- **WHAT IS NEEDED**
Using the material below, return exactly the lines between the one holding "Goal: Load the" and the one holding "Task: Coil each", inclusive, and no others.

- **PROVIDED DATA**
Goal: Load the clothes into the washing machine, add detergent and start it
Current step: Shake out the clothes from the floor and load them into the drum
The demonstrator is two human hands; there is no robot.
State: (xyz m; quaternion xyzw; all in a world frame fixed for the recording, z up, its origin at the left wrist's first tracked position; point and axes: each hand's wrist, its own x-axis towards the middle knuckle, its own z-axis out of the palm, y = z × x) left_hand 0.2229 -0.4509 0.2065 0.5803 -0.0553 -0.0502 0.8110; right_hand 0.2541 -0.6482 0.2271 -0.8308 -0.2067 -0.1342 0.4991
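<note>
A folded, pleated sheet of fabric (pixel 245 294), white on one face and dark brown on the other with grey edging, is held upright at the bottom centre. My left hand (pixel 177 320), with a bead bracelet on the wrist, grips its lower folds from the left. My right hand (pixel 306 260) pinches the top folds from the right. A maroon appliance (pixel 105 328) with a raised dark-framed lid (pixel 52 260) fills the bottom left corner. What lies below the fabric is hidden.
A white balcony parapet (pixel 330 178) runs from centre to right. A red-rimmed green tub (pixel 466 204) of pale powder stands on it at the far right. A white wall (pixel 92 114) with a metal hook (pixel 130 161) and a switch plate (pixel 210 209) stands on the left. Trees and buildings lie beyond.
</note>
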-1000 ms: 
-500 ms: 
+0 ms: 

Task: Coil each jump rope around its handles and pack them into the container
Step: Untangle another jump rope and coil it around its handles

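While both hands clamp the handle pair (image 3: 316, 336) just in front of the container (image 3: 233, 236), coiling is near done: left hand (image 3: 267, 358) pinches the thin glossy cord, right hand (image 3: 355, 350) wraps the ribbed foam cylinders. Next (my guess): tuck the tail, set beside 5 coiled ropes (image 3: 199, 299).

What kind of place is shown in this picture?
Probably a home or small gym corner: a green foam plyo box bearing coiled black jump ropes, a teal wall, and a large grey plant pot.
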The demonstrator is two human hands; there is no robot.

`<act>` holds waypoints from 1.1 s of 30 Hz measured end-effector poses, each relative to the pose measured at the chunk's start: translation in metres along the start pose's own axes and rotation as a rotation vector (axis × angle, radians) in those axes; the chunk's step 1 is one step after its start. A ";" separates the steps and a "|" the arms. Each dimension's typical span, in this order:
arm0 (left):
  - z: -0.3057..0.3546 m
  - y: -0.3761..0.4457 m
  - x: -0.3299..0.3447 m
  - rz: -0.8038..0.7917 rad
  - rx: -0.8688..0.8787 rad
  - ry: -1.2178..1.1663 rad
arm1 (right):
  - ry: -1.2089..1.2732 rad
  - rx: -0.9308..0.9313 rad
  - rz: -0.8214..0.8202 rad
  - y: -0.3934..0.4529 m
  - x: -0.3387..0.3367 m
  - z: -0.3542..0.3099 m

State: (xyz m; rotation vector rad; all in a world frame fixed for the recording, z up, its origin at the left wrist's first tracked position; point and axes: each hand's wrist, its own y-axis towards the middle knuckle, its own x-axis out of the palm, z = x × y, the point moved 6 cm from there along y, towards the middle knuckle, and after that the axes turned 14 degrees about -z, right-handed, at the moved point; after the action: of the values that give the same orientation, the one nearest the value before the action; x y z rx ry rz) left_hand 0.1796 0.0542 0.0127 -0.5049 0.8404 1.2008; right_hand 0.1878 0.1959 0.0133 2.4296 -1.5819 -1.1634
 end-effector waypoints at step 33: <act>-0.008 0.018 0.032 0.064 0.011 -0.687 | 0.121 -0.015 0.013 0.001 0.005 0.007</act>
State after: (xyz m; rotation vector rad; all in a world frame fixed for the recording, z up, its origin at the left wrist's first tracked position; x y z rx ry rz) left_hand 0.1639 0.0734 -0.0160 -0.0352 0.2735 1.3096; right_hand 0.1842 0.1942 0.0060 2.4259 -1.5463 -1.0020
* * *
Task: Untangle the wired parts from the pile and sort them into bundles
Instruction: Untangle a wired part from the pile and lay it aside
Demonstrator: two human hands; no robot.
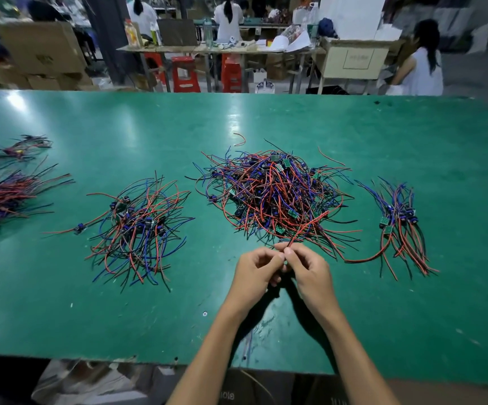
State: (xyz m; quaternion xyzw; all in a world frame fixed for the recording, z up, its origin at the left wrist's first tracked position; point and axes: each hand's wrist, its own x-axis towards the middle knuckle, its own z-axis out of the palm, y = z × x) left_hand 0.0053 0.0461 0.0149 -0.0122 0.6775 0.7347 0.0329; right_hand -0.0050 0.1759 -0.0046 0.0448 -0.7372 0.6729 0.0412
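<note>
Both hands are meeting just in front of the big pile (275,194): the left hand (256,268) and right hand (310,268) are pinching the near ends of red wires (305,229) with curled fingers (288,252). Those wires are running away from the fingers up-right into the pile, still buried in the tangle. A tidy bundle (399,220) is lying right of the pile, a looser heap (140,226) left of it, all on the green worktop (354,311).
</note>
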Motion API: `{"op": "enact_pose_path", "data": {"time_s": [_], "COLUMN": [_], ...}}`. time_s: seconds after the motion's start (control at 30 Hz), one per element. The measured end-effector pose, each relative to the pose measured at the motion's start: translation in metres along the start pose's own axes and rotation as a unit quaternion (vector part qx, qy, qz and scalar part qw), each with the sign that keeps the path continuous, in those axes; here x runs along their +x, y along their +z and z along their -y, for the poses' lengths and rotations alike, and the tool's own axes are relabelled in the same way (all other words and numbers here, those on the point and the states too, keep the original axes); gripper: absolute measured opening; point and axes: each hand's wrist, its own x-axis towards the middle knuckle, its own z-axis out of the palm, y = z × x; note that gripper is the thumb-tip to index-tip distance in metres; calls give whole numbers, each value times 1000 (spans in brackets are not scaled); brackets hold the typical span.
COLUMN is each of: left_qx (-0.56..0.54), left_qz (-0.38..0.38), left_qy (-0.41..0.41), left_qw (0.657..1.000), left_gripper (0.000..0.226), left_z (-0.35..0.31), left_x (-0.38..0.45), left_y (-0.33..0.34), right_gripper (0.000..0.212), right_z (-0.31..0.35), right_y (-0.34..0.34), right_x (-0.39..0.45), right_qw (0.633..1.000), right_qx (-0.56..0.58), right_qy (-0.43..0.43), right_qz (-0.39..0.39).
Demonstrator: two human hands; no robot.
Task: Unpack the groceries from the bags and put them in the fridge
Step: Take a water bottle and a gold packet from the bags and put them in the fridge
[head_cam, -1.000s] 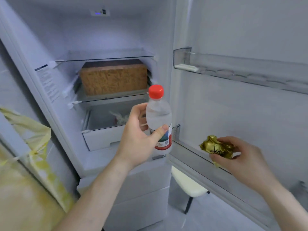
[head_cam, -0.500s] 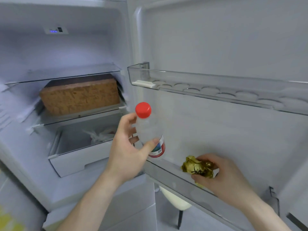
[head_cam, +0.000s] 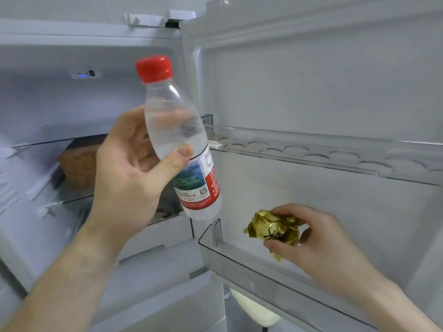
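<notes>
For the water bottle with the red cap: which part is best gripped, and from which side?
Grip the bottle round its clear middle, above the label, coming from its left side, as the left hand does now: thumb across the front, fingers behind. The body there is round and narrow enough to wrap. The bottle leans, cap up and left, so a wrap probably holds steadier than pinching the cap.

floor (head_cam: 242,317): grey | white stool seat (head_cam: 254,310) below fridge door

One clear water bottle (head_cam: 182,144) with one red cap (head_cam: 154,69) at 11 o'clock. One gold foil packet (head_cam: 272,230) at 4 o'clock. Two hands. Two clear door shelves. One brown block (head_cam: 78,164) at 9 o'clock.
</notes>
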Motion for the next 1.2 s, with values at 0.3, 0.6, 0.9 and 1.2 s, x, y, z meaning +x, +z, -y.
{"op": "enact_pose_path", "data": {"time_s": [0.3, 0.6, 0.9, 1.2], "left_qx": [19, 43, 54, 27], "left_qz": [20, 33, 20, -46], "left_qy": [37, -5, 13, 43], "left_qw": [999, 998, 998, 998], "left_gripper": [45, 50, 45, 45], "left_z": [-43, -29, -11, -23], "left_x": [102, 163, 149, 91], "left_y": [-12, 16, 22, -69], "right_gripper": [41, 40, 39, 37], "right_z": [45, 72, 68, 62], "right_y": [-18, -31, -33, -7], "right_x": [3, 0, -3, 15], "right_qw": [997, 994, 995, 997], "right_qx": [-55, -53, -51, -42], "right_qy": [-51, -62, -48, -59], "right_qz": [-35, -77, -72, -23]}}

- **SOLUTION FOR THIS TASK**
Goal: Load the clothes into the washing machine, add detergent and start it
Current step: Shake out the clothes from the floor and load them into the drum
The demonstrator is two human hands; there is no robot.
State: (xyz m; quaternion xyzw; all in a world frame fixed for the recording, z up, its origin at the left wrist's first tracked position; point and axes: each hand's wrist, its own x-axis towards the middle knuckle, its own z-axis out of the palm, y = z × x) left_hand 0.2229 -0.4509 0.2065 0.5803 -0.0553 -0.0502 0.8110; right_hand 0.2541 -0.6482 0.2271 -0.8308 -0.2067 -0.1342 0.4991
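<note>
A folded, pleated sheet of fabric (pixel 245 294), white on one face and dark brown on the other with grey edging, is held upright at the bottom centre. My left hand (pixel 177 320), with a bead bracelet on the wrist, grips its lower folds from the left. My right hand (pixel 306 260) pinches the top folds from the right. A maroon appliance (pixel 105 328) with a raised dark-framed lid (pixel 52 260) fills the bottom left corner. What lies below the fabric is hidden.
A white balcony parapet (pixel 330 178) runs from centre to right. A red-rimmed green tub (pixel 466 204) of pale powder stands on it at the far right. A white wall (pixel 92 114) with a metal hook (pixel 130 161) and a switch plate (pixel 210 209) stands on the left. Trees and buildings lie beyond.
</note>
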-1000 ms: 
-500 ms: 
+0 ms: 

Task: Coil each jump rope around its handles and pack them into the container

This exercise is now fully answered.